(Supplied data)
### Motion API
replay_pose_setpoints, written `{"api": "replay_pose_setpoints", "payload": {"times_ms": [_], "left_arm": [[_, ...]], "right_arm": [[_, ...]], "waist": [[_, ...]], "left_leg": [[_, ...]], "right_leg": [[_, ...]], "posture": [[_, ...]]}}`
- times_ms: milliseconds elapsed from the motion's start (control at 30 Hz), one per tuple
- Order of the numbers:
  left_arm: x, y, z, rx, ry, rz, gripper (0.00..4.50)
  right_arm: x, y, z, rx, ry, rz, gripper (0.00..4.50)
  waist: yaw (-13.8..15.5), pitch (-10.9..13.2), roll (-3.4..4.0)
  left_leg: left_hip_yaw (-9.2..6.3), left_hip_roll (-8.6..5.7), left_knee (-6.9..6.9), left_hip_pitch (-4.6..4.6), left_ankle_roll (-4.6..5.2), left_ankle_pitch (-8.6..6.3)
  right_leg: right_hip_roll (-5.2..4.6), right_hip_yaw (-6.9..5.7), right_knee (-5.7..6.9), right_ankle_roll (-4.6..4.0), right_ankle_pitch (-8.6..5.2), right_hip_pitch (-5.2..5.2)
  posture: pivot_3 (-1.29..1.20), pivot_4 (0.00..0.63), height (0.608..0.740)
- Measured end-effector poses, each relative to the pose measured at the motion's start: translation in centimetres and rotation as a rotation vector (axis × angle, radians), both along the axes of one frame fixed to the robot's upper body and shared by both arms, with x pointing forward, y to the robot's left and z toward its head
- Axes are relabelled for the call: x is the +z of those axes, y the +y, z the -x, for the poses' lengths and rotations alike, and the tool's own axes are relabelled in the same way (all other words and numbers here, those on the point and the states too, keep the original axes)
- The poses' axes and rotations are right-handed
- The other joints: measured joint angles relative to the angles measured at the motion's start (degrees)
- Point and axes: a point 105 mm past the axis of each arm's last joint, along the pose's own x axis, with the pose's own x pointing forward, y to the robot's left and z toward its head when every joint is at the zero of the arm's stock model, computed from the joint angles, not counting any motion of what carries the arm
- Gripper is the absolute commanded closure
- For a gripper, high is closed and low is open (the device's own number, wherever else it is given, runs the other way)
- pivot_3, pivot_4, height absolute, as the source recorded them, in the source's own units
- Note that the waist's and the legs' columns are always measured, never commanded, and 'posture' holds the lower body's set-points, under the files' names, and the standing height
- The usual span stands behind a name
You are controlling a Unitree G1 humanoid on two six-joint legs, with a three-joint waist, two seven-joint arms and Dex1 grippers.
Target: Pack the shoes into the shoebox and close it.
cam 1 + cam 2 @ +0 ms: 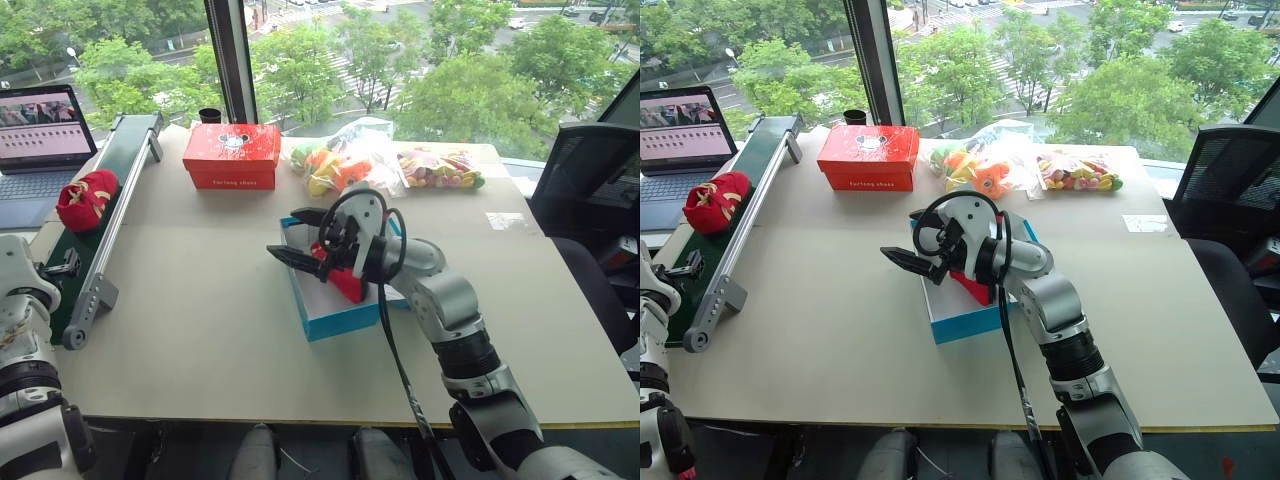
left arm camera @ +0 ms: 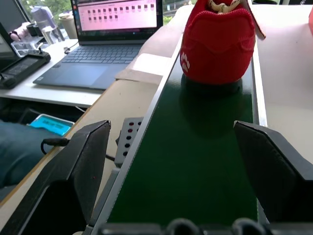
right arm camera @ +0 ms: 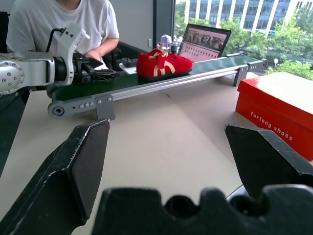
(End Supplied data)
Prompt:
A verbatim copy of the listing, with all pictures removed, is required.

Exercise answer:
### Motion API
replay_pose_setpoints, written `{"api": "replay_pose_setpoints", "payload": {"times_ms": [_], "left_arm": [[_, ...]], "right_arm": [[_, ...]], "waist": [[_, ...]], "left_leg": [[_, ...]], "right_leg": [[_, ...]], "posture": [[_, ...]]}}`
- times_ms: milliseconds elapsed from the motion's start (control at 30 Hz), one per tuple
- Order of the numbers:
  left_arm: x, y, z, rx, ry, rz, gripper (0.00..4.50)
  right_arm: x, y, z, rx, ry, rz, gripper (0.00..4.50)
  waist: yaw (-13.8..15.5), pitch (-10.9..13.2), roll (-3.4..4.0)
  left_leg: left_hip_yaw (-9.2..6.3), left_hip_roll (-8.6..5.7), left_knee (-6.9..6.9), left_hip_pitch (-4.6..4.6), left_ankle_roll (-4.6..5.2), left_ankle_pitch (-8.6..6.3)
  right_leg: right_hip_roll (-5.2..4.6), right_hip_yaw (-6.9..5.7), right_knee (-5.7..6.9), right_ankle_roll (-4.6..4.0), right_ankle_pitch (-8.6..5.2), right_hip_pitch (-5.2..5.2)
  posture: pivot_3 (-1.29..1.20), pivot_4 (0.00..0.63), height (0.608..0.740)
- Measured end-effector poses, each relative to the pose measured at the motion's start: translation in centimetres and rotation as a rotation vector (axis × angle, radians), both along the axes of one frame fixed to the robot's upper body and shared by both arms, with x pointing forward, y to the robot's left and z toward its head
- Axes are relabelled for the call: x is the +z of those axes, y the +y, z the -x, for the poses' lengths and rotations alike, and the tool's own axes are relabelled in the same way (all other words and numbers here, those on the point and the states too, keep the original axes)
- The poses' axes and rotations are right-handed
- The other joints: measured joint angles relative to the angles measured at the motion's start (degrees)
- Point and axes: a point 105 mm past the axis of each arm's last joint, along the pose's own x axis, with the pose's own x pointing forward, y to the robot's left and z toward its head when every joint is at the zero of the arm's stock model, computed from the joint angles, not counting any motion of what carries the arm
- Gripper is the absolute commanded closure
- For a gripper, high is closed and low is open (the device's own number, wherever else it is given, runs the other way)
- pivot_3, pivot_4, height absolute, as the source recorded them, in the source's own units
- Note that the waist's and the legs' columns are always measured, never commanded, and 'posture' holds the lower body's set-points, under the files' names, and the standing height
- The usual span stands behind a name
You are controlling a Unitree G1 humanoid on two six-joint legs, with a three-joint waist, two seven-joint arms and Dex1 grippers.
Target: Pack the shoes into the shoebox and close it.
cam 1 + cam 2 @ +0 ms: 
left arm camera @ +0 ms: 
right arm camera @ +0 ms: 

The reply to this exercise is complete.